To Nana's credit, she laughed at herself, too, that time, and many other times, too. She laughed as much as she shrieked. Sometimes she did both at once. We have another recording of her made on the Christmas when my brothers had each received stilts for a present. Nana came over, saw the stilts propped in the hallway, and immediately started to stride around on a pair of them, whooping and hollering in glee, completely unaware that my dad was immortalizing this moment on tape, as well. She had never been so tall!

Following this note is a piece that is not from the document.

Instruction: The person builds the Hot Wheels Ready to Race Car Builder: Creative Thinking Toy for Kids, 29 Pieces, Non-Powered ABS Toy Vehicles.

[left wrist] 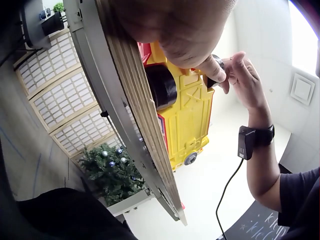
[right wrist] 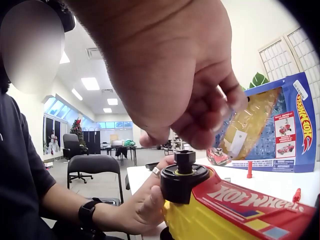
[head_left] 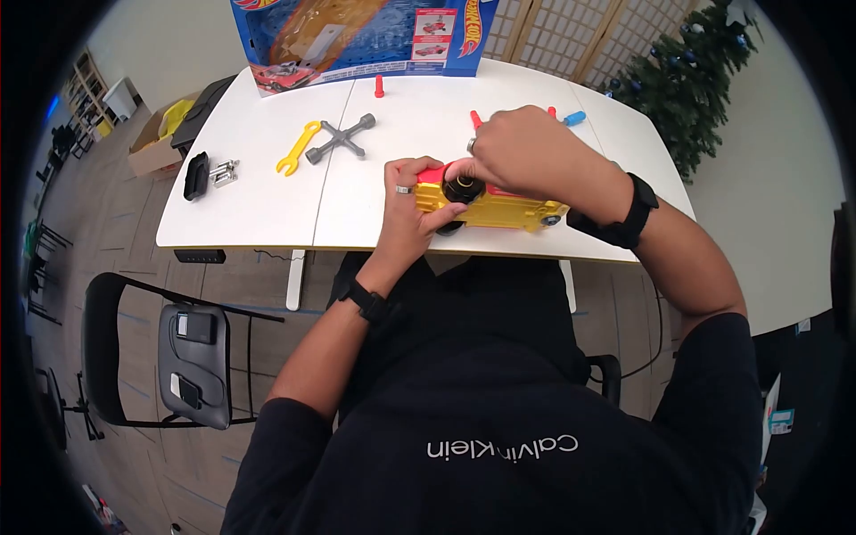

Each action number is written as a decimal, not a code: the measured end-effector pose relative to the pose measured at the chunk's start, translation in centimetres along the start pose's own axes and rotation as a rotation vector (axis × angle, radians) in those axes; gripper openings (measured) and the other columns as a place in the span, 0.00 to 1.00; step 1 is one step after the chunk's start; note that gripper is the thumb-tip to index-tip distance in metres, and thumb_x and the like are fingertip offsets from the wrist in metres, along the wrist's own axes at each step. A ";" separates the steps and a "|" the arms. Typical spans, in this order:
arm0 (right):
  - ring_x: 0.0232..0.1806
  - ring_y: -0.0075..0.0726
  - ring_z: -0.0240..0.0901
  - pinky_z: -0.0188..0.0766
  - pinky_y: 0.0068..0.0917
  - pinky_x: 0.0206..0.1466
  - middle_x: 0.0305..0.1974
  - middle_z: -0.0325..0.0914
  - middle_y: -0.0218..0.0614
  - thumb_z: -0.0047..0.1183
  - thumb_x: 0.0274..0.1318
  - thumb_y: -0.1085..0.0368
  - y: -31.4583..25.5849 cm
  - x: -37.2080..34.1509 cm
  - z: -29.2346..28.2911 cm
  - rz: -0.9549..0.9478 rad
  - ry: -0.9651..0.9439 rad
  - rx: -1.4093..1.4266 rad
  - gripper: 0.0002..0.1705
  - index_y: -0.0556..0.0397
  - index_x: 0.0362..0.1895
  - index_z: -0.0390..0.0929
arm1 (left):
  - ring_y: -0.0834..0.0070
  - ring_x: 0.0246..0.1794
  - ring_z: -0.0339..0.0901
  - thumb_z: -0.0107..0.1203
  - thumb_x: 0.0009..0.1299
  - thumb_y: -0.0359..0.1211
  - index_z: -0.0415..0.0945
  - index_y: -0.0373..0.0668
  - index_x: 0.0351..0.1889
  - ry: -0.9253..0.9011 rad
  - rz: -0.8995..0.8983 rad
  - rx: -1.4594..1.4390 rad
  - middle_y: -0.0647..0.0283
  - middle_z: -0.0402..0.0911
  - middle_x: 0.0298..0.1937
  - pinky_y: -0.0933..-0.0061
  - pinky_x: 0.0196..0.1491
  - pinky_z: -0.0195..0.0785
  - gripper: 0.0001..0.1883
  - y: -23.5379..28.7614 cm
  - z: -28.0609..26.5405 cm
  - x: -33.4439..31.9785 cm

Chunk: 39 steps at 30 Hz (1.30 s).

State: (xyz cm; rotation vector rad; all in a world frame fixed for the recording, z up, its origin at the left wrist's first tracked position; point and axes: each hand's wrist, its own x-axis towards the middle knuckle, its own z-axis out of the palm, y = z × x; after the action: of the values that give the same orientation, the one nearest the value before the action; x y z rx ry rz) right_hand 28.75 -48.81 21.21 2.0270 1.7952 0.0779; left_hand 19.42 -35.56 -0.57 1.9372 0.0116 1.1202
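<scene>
White table (head_left: 259, 201), folding screen (head_left: 606, 36) behind it, and right at the near edge there's the car (head_left: 504, 212), tipped onto its side with its belly facing the person. Its long axis runs left to right, pretty much along that edge; can't tell which end is the nose, but the end with the black wheels is on the left and a grey hub (head_left: 550, 219) sits at the right end. It's shiny plastic: yellow underside moulded with ribs and a crossed brace, red body with big white Hot Wheels lettering plus yellow and blue blocks. Upper wheel (right wrist: 177, 185) is a chunky glossy black drum facing up, with a six-sided black nut (right wrist: 184, 161) on top. Left hand (head_left: 410, 203) has a firm grip on the wheeled end, thumb against the yellow. Right hand (head_left: 530, 150) is over that wheel, fingers loosely bent just above the nut and holding nothing that I can see. Further out: smooth grey cross wrench (head_left: 342, 141) touching or nearly touching a flat yellow wrench (head_left: 300, 148), a red bolt (head_left: 379, 86) standing on its head, and over left a black tray (head_left: 197, 176) next to some silvery cylinders (head_left: 225, 172). Blue cardboard box (head_left: 366, 40) stands at the far side, with a bushy tree (head_left: 687, 89) off to the right.
</scene>
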 end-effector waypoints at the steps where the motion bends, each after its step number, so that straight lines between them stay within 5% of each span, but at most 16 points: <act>1: 0.47 0.53 0.84 0.80 0.44 0.46 0.38 0.84 0.47 0.64 0.65 0.62 0.5 -0.2 0.4 0.007 0.093 0.120 0.12 0.60 0.38 0.84 | 0.59 0.61 0.68 0.78 0.63 0.46 0.68 0.43 0.66 0.000 0.000 -0.001 0.55 0.67 0.58 0.60 0.66 0.66 0.39 0.1 0.0 0.0; 3: 0.46 0.54 0.84 0.80 0.44 0.45 0.38 0.84 0.46 0.63 0.68 0.56 1.5 -0.1 2.1 0.010 0.184 0.240 0.16 0.59 0.38 0.85 | 0.59 0.61 0.68 0.77 0.64 0.46 0.67 0.43 0.66 0.002 -0.003 0.000 0.55 0.67 0.58 0.60 0.66 0.67 0.39 0.2 -0.1 -0.1; 5: 0.41 0.56 0.84 0.80 0.46 0.44 0.35 0.84 0.45 0.53 0.74 0.47 2.3 0.5 4.4 -0.251 0.411 0.405 0.23 0.56 0.43 0.84 | 0.59 0.61 0.68 0.77 0.64 0.46 0.68 0.43 0.66 0.011 0.019 0.008 0.55 0.67 0.58 0.60 0.66 0.67 0.39 0.2 -0.1 0.0; 7: 0.40 0.57 0.84 0.79 0.47 0.43 0.35 0.85 0.45 0.51 0.75 0.49 2.2 0.7 3.8 -0.218 0.293 0.318 0.20 0.54 0.50 0.81 | 0.59 0.61 0.68 0.77 0.64 0.46 0.68 0.44 0.66 0.009 0.012 0.008 0.54 0.67 0.58 0.60 0.65 0.67 0.39 0.1 0.0 0.0; 9: 0.38 0.55 0.84 0.76 0.47 0.41 0.33 0.84 0.43 0.55 0.74 0.54 0.9 0.6 1.4 0.025 -0.023 0.067 0.17 0.51 0.56 0.76 | 0.59 0.61 0.69 0.77 0.64 0.46 0.68 0.44 0.66 0.008 0.007 0.010 0.54 0.67 0.58 0.60 0.65 0.67 0.38 0.0 0.0 0.0; 12: 0.37 0.55 0.84 0.76 0.46 0.39 0.31 0.84 0.42 0.54 0.75 0.51 1.2 -0.5 2.4 -0.061 0.236 0.273 0.18 0.50 0.54 0.77 | 0.59 0.60 0.69 0.78 0.64 0.46 0.68 0.44 0.66 -0.004 0.029 0.030 0.54 0.67 0.58 0.60 0.65 0.67 0.39 -0.1 -0.1 0.0; 16: 0.37 0.54 0.84 0.76 0.45 0.39 0.31 0.84 0.42 0.50 0.77 0.47 1.9 0.4 3.6 -0.196 0.270 0.270 0.20 0.49 0.53 0.78 | 0.59 0.61 0.68 0.77 0.64 0.46 0.67 0.44 0.66 -0.017 0.028 0.027 0.54 0.67 0.58 0.60 0.65 0.67 0.38 -0.3 0.0 -0.1; 19: 0.37 0.56 0.84 0.77 0.46 0.41 0.34 0.84 0.44 0.52 0.76 0.50 1.2 0.2 2.3 0.007 0.096 -0.015 0.18 0.51 0.51 0.78 | 0.59 0.62 0.68 0.77 0.65 0.47 0.67 0.44 0.67 -0.024 0.040 0.036 0.54 0.67 0.58 0.60 0.66 0.67 0.39 -0.1 0.0 0.0; 21: 0.38 0.55 0.83 0.77 0.46 0.43 0.37 0.84 0.45 0.52 0.76 0.51 2.0 -0.3 3.9 -0.148 0.399 0.320 0.18 0.54 0.50 0.78 | 0.59 0.62 0.68 0.77 0.65 0.47 0.67 0.44 0.67 -0.006 0.029 0.017 0.54 0.66 0.59 0.60 0.66 0.67 0.39 -0.1 0.0 0.0; 22: 0.38 0.55 0.83 0.77 0.46 0.43 0.37 0.84 0.45 0.52 0.76 0.51 2.2 -0.1 4.3 -0.151 0.398 0.320 0.18 0.54 0.50 0.78 | 0.57 0.61 0.69 0.77 0.64 0.48 0.67 0.45 0.67 -0.002 0.032 0.010 0.53 0.66 0.59 0.59 0.65 0.69 0.40 -0.1 0.0 0.0; 25: 0.41 0.54 0.83 0.77 0.45 0.45 0.39 0.84 0.45 0.51 0.76 0.51 2.3 0.1 4.0 -0.205 0.275 0.395 0.18 0.55 0.50 0.77 | 0.56 0.61 0.70 0.78 0.63 0.48 0.68 0.46 0.68 -0.001 0.033 0.006 0.52 0.65 0.59 0.58 0.64 0.70 0.41 -0.2 0.1 0.0; 28: 0.45 0.53 0.83 0.77 0.44 0.48 0.42 0.83 0.45 0.52 0.76 0.53 1.1 -0.4 2.3 0.050 -0.011 0.063 0.16 0.54 0.50 0.78 | 0.57 0.61 0.69 0.77 0.64 0.48 0.67 0.45 0.67 -0.009 0.028 0.021 0.53 0.66 0.59 0.59 0.65 0.69 0.40 0.1 0.0 -0.1; 30: 0.45 0.54 0.82 0.76 0.43 0.48 0.42 0.83 0.45 0.52 0.76 0.53 1.7 -0.7 4.0 -0.103 0.332 0.382 0.16 0.53 0.50 0.78 | 0.58 0.61 0.69 0.76 0.65 0.48 0.67 0.43 0.67 -0.008 0.023 0.034 0.54 0.66 0.59 0.60 0.65 0.67 0.39 0.0 -0.1 0.0; 34: 0.44 0.54 0.82 0.76 0.43 0.48 0.42 0.82 0.45 0.52 0.76 0.53 1.9 0.0 5.2 -0.186 0.315 0.394 0.15 0.52 0.51 0.77 | 0.55 0.61 0.69 0.79 0.62 0.47 0.69 0.46 0.68 -0.010 0.030 0.012 0.52 0.66 0.59 0.58 0.65 0.69 0.40 -0.2 0.0 -0.1; 36: 0.43 0.53 0.84 0.78 0.44 0.46 0.40 0.82 0.42 0.52 0.75 0.55 1.4 0.2 5.3 -0.087 0.338 0.070 0.14 0.49 0.54 0.79 | 0.55 0.61 0.69 0.79 0.62 0.46 0.69 0.46 0.67 -0.016 0.036 0.016 0.52 0.66 0.59 0.58 0.65 0.69 0.40 -0.1 0.0 0.0; 39: 0.43 0.51 0.83 0.78 0.44 0.47 0.41 0.83 0.41 0.55 0.73 0.59 1.2 -1.0 4.3 -0.097 0.383 0.310 0.13 0.51 0.53 0.80 | 0.55 0.60 0.69 0.79 0.62 0.46 0.69 0.45 0.67 0.001 0.003 0.009 0.52 0.66 0.59 0.58 0.64 0.69 0.40 0.1 0.0 0.0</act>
State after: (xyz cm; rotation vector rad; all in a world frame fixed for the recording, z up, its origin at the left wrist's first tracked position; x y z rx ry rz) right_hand 31.07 -51.06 17.92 2.2492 2.2575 0.1792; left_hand 19.36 -35.62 -0.47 1.9456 0.0142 1.1246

As I got older and learned more about American  theater history, I began to see that Nana's histrionicism, which to us seemed hilariously or (when we were very young) frighteningly over-the-top, had likely been suitable for -- even schooled by -- the early twentieth-century stage. When I play recordings of Shakespearean actors of that era for my students, we all crack up at how hammy they sound. "O Desdemon! Dead, Desdemon! Dead! Ohhhhh!  Ohhhh!" But one hundred years ago, in that just-past-the-Victorian era, over-the-top Shakespeare was in style. And New Yorkers loved their Shakespeare. My grandmother belonged to an early twentieth-century ladies' Shakespeare club of the sort where women of an artistic or intellectual bent could shine. Shakespeare scholar Christy Desmet has written of these clubs, in which age discrimination was not a factor; membership might include "ladies in ages ranging from fifteen to sixty." For each other's benefit these women presented papers on "facts medical, legal, naval, military, commercial, and ethical" drawn from the plays, and some of them performed scenes or whole plays together, not stinting to reverse the old Elizabethan custom and take on the roles of male characters.

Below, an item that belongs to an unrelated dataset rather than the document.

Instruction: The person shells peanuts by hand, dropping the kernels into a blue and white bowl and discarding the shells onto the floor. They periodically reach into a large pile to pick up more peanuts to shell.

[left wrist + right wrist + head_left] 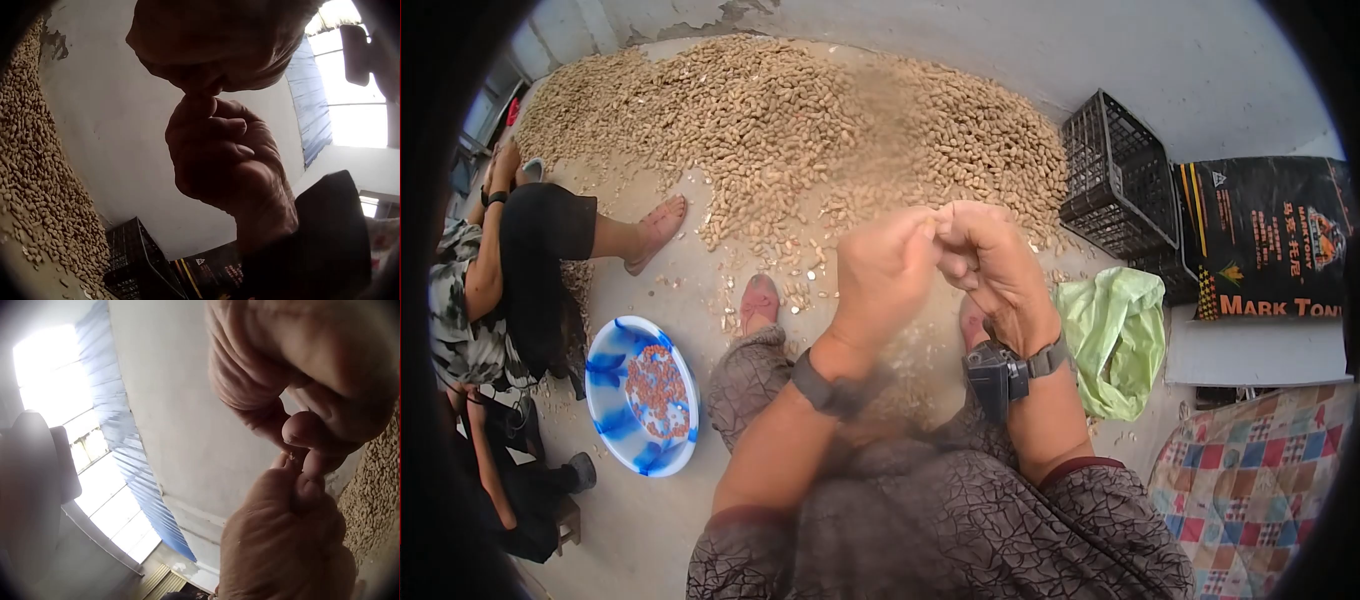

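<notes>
Both hands meet fingertip to fingertip in front of the chest, above the floor. The left hand (885, 270) has its fingers curled, thumb and fingertips pinched together at the meeting point. Facing it, the right hand (995, 265) is curled too, its thumb and forefinger pinching at the same spot. Between the fingertips a small pale bit of a peanut (292, 456) shows in the right wrist view; the fingers hide the rest. In the left wrist view the left hand (212, 44) is dark above the right hand (225, 150). Beyond them spreads a large heap of unshelled peanuts (750, 110).
A blue-and-white basin (604, 400) with reddish peanut kernels stands at the left. Another person's foot (662, 232) is beside the heap. To the right are a black crate (1115, 180), a light green bag (1115, 340), a black printed sack (1265, 240) and a checked cloth (1250, 490).
</notes>
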A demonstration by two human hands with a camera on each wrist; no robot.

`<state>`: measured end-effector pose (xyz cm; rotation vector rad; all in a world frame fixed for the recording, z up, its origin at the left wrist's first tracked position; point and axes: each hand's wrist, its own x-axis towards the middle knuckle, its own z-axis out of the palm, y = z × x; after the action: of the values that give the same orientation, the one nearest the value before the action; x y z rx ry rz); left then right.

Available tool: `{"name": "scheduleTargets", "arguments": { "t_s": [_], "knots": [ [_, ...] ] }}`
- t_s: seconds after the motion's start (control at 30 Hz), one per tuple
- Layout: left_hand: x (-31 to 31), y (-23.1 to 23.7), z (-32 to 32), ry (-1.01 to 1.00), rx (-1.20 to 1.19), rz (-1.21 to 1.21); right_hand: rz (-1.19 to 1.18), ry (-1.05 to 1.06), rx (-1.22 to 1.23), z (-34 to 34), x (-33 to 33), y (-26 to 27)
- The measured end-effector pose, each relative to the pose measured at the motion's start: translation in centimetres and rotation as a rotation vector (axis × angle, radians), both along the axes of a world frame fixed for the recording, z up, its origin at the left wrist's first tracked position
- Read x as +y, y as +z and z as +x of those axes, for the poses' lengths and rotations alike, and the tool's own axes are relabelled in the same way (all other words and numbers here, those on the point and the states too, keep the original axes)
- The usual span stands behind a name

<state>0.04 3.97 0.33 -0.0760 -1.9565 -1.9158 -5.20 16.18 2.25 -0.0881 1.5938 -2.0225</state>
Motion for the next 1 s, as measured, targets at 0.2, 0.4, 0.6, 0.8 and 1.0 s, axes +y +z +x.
{"name": "scheduleTargets", "arguments": {
  "t_s": [0.2, 0.4, 0.6, 0.8, 1.0],
  "knots": [
    [0.7, -1.8, -0.5, 0.091, 0.158, -0.286, -0.137, 0.025, -0.158, -0.3, 0.2, -1.1],
    [0.7, -2.4, -0.6, 0.186, 0.053, -0.414, -0.140, 0.049, -0.211, 0.6, -0.4, -2.0],
    [1.0, -1.0, -0.9, 0.080, -0.012, 0.090, -0.145, -0.005, -0.048, 1.0, -0.5, 0.7],
    [1.0, -2.5, -1.4, 0.166, 0.084, -0.086, -0.010, -0.088, 0.089, 1.1, -0.6, -0.5],
    [1.3, -2.6, -1.3, 0.050, 0.020, 0.270, 0.074, -0.159, 0.280, 1.5, -1.1, -0.8]
  ]
}}
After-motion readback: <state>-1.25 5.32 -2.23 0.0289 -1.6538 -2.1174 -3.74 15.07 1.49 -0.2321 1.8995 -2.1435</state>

Where did they perform? In my grandmother's case, in addition to her boasted and doubtless far-from-Broadway stage experiences, she acted outdoors, for fun, with her fellow female Shakespeare enthusiasts. If there's a family relic that bespeaks her personality even more than -- or anyway as much as -- the Harlowe & Luther theatrical makeup box or the truncated Sonnet 29 recording, or the rusty old stilts, it's a photo I found of her and some other Shakespeare ladies performing what looks like one of the final scenes of Macbeth, in Central Park. Six women face off, brandishing stick-swords clutched in their right hands, their left hands raised in improbable fencing attitudes. They're clad not in trousers but in skirts that fall to mid-calf. The skirt worn by the woman on the right is a Scottish tartan. They've positioned themselves artfully in a symmetrical arrangement, with two poised to fight in the high background atop a rocky hill. Where's Nana? She, of course, is the one who has added to her ensemble a Zorro-esque cape and black satin gloves. 

She made sure she stood right in the middle.